◆ PROBLEM TO WORK ON ◆
Repeat the lines of the data that follow, please, starting at the first and stopping after the one with "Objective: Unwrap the".

*** Opening GIVEN ENTRIES ***

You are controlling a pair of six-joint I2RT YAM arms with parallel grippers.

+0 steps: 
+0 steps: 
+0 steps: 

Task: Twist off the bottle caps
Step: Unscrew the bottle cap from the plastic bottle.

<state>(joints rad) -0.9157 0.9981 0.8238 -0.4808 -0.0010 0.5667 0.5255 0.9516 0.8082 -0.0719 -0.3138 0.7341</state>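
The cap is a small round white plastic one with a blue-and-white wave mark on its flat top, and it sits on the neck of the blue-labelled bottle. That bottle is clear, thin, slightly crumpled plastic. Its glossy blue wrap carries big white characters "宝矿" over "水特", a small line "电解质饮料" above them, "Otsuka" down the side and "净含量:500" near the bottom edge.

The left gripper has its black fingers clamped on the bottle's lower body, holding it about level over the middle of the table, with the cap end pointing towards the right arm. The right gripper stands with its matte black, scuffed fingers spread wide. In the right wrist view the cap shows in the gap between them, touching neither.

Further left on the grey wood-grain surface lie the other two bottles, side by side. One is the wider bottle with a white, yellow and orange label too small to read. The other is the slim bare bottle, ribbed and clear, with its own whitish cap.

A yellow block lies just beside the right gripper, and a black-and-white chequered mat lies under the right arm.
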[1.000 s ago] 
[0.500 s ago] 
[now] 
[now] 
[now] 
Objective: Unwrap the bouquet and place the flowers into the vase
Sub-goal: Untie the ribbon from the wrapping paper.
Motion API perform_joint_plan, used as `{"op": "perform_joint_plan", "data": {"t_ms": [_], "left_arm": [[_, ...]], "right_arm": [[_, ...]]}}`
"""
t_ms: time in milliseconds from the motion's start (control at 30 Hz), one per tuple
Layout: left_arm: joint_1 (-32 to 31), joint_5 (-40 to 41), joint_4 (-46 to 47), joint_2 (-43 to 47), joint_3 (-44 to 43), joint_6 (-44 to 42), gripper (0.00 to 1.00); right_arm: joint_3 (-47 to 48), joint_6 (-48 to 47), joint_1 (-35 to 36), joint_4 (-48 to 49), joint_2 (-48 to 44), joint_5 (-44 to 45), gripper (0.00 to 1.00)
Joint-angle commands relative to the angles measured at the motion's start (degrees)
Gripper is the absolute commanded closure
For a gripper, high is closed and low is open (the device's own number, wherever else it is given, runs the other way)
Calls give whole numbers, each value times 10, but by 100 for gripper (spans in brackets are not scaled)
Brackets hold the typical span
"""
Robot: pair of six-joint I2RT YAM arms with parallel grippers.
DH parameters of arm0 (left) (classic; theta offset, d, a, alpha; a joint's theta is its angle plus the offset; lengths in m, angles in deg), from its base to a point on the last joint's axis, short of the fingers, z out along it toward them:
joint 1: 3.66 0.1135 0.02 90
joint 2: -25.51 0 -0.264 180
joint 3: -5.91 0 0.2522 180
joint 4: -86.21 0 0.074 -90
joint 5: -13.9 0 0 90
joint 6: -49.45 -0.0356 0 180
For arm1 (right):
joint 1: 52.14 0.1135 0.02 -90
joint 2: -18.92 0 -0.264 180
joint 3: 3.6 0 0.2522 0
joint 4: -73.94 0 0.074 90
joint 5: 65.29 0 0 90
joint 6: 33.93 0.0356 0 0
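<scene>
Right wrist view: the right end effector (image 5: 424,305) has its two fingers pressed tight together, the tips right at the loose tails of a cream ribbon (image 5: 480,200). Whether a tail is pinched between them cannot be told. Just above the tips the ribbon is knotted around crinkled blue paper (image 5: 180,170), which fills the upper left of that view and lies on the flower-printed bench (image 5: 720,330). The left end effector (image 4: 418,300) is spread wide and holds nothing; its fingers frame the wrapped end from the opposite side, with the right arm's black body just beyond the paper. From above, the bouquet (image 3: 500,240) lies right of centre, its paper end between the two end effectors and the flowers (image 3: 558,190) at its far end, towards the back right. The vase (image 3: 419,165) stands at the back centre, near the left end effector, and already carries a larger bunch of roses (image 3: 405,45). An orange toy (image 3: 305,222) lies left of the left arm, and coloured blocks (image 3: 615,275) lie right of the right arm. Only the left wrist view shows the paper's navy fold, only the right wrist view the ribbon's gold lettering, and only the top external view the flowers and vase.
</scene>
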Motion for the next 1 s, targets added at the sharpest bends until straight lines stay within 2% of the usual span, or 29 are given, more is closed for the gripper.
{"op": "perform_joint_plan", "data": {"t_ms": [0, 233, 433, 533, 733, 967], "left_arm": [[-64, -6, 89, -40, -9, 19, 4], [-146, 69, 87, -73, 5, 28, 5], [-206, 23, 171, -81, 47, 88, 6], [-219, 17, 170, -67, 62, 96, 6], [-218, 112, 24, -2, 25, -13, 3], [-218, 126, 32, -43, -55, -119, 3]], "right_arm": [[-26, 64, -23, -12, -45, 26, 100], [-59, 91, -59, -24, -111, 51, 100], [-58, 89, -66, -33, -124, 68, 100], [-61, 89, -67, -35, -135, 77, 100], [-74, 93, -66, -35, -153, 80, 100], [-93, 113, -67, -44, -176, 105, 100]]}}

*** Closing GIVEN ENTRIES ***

◆ FINISHED TASK ◆
You are controlling a pair of six-joint I2RT YAM arms with parallel grippers.

+0 steps: 
+0 steps: 
+0 steps: 

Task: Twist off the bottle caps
Step: Unscrew the bottle cap from the plastic bottle.

<state>(joints rad) -0.9157 0.9981 0.8238 -0.4808 -0.0010 0.5667 0.5255 0.9516 0.8082 -0.0719 -0.3138 0.7341</state>
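The cap is a small round white plastic one with a blue-and-white wave mark on its flat top, and it sits on the neck of the blue-labelled bottle. That bottle is clear, thin, slightly crumpled plastic. Its glossy blue wrap carries big white characters "宝矿" over "水特", a small line "电解质饮料" above them, "Otsuka" down the side and "净含量:500" near the bottom edge.

The left gripper has its black fingers clamped on the bottle's lower body, holding it about level over the middle of the table, with the cap end pointing towards the right arm. The right gripper stands with its matte black, scuffed fingers spread wide. In the right wrist view the cap shows in the gap between them, touching neither.

Further left on the grey wood-grain surface lie the other two bottles, side by side. One is the wider bottle with a white, yellow and orange label too small to read. The other is the slim bare bottle, ribbed and clear, with its own whitish cap.

A yellow block lies just beside the right gripper, and a black-and-white chequered mat lies under the right arm.
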[1.000 s ago] 
[0.500 s ago] 
[now] 
[now] 
[now] 
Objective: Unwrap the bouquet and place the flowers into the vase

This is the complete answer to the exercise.